The evaluation of a novel haptic machining VR-based process planning system using an original process planning usability method
This thesis provides an original piece of work and contribution to knowledge by creating a new process planning system; Haptic Aided Process Planning (HAPP). This system is based on the combination of haptics and virtual reality (VR). HAPP creates a simulative machining environment where Process plans are automatically generated from the real time logging of a user’s interaction. Further, through the application of a novel usability test methodology, a deeper study of how this approach compares to conventional process planning was undertaken.
An abductive research approach was selected and an iterative and incremental development methodology chosen. Three development cycles were undertaken with evaluation studies carried out at the end of each. Each study, the pre-pilot, pilot and industrial, identified progressive refinements to both the usability of HAPP and the usability evaluation method itself.
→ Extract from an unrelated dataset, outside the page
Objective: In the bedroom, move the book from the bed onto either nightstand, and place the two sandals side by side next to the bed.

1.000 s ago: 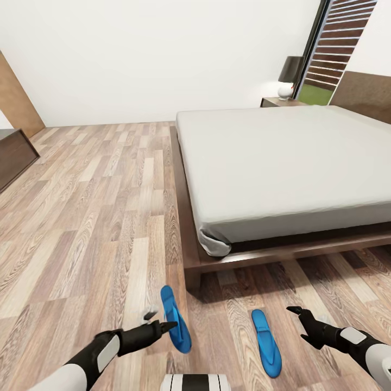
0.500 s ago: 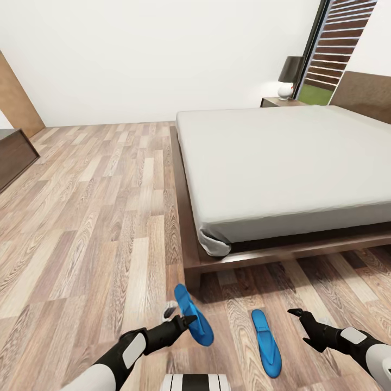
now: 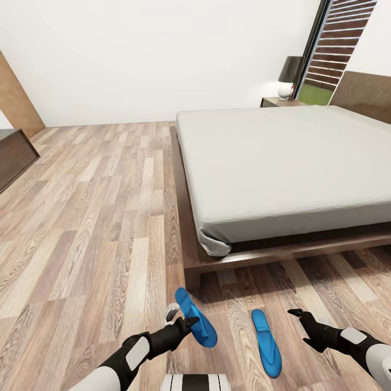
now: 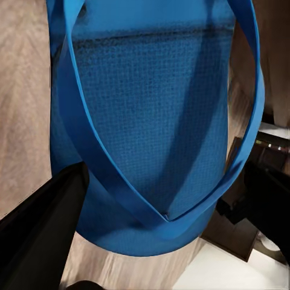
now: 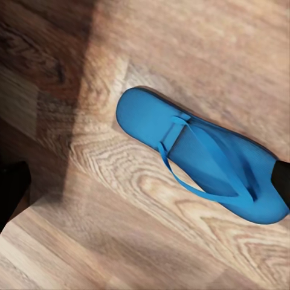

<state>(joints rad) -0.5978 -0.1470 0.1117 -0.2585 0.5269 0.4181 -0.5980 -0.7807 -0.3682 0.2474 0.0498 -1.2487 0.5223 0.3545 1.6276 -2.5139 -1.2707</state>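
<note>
- the left gripper (image 3: 187, 324) sits low over the floor (image 3: 98, 217) in front of the bed's near corner, clenched on the left sandal (image 3: 196, 317); in the left wrist view the dark fingers (image 4: 42, 223) stand on either side of that sandal (image 4: 151, 121), which appears close up with its v-shaped strap.
- the left sandal is tilted, its long axis running from near the bed corner back toward the robot and slanting to the right; whether it touches the floor i cannot tell.
- the right gripper (image 3: 301, 321) hovers with its jaws spread, grasping nothing, just to the right of the right sandal (image 3: 266, 342).
- the right sandal lies flat on the floor, strap up, long axis pointing roughly toward the bed; in the right wrist view it (image 5: 199, 160) rests alone on the planks.
- the two sandals are near each other but apart and not parallel, the left one angled toward the right one.
- the bed (image 3: 282, 163) stands just beyond both sandals, its dark frame around a flat grey mattress with a bare top.
- a nightstand (image 3: 277, 101) stands by the far side of the bed at the head end, with a lamp (image 3: 289, 76) on it, next to a tall window (image 3: 336, 49).
- a low dark cabinet (image 3: 13, 155) shows at the left edge.
</note>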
HAPP provided process planners with an environment similar to which they are already familiar. Visual images were used to represent tools and material whilst a haptic interface enabled their movement and positioning by an operator in a manner comparable to their native setting. In this way an intuitive interface was developed that allowed users to plan the machining of parts consisting of features that can be machined on a pillar drill, 21/2D axis milling machine or centre lathe. The planning activities included single or multiple set ups, fixturing and sequencing of cutting operations. The logged information was parsed and output to a process plan including route sheets, operation sheets, tool lists and costing information, in a human readable format.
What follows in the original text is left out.